En la comunión con Dios, el alma comparte de su plenitud, recibe comunicaciones de su gloria, bebe de sus deleites, se sacia con su amor, participa de sus perfecciones, entra en su gozo y comparte de la naturaleza divina. ¡Oh, vida de ángeles! ¡Oh, paraíso de amor! ¡Oh, éxtasis de dicha! El alma siempre está con Dios: en oración, en alabanza, en meditación, en adoración. No tiene queja que no le diga a Dios. No tiene tristeza que no le cuente ni pecado que no lamente ante Él. No existe deseo que no le revele. ¡Qué hermosa es la intimidad santa entre el alma y Dios! ¡Qué libertad de conversación cuando nos esforzamos con Dios en oración, disputando por la bendición! ¡No te dejaré ir hasta que me bendigas! Es la vida del cielo en la tierra, Dios descendiendo al ser humano y el ser humano elevándose hacia Dios.

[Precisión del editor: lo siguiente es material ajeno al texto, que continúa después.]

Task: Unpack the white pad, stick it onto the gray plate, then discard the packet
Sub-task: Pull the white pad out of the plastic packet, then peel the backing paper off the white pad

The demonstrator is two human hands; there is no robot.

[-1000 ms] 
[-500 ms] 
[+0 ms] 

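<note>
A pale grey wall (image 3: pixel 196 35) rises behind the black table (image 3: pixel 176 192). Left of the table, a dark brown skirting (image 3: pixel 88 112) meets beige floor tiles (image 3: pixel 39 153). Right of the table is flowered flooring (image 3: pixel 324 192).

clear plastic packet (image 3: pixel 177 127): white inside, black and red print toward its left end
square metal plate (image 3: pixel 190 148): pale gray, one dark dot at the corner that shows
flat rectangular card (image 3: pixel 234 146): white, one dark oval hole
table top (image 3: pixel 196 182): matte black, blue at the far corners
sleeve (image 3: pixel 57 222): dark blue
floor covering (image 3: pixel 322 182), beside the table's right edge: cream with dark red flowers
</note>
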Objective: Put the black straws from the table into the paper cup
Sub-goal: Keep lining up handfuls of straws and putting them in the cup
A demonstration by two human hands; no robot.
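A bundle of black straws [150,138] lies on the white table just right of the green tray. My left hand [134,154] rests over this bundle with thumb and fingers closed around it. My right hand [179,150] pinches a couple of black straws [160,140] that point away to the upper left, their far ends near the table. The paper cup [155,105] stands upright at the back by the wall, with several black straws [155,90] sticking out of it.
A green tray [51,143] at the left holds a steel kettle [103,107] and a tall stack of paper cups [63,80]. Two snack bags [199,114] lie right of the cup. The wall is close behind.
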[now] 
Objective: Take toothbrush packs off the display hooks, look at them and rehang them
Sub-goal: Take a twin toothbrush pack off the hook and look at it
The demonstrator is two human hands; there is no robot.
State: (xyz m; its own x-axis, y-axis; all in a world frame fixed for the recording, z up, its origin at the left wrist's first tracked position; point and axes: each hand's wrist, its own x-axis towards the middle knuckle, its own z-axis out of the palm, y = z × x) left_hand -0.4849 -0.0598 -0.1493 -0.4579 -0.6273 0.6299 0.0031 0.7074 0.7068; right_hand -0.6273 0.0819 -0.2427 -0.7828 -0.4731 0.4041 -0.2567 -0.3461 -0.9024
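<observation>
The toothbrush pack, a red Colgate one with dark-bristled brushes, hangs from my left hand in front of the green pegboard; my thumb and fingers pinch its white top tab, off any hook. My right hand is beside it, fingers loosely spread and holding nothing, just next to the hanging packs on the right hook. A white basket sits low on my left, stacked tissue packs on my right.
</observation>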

La mente carnal es enemistad contra Dios y la comunión con Él. Debe ser crucificada o será maldecida junto con el mundo. La comunión no es una devoción solo de un día, un arrebato en tiempo de alabanza o oración para luego regresar ansiosamente al mundo. Debe ser constante y continua. Debemos esforzarnos por mantener nuestra alma siempre en un estado celestial, incluso en los asuntos terrenales porque así hacen los ángeles: incluso cuando traen sus mensajes a nuestro mundo, llevan el cielo con ellos.
Debemos ocuparnos de los asuntos necesarios de esta vida, pero llevando a Dios con nosotros a nuestro cuarto, a la calle y a la mesa. Trabajemos, caminemos, durmamos y despertemos en su presencia, hablemos con Él en la cama, cuando todo alrededor guarda silencio; y cuando nos dejemos llevar por vanas divagaciones, que nuestra alma vuelva siempre a Dios, como su centro y lugar de descanso.
SEÑOR, comienza esta vida de comunión en mi alma, a la que soy demasiado extraño. ¡Destruye todo lo que podría destruirla! Y así como anhelo vivir contigo en el futuro, que yo me esfuerce por vivir contigo aquí, mejorando para la eternidad y preparándome para el mundo venidero. -James Meikle.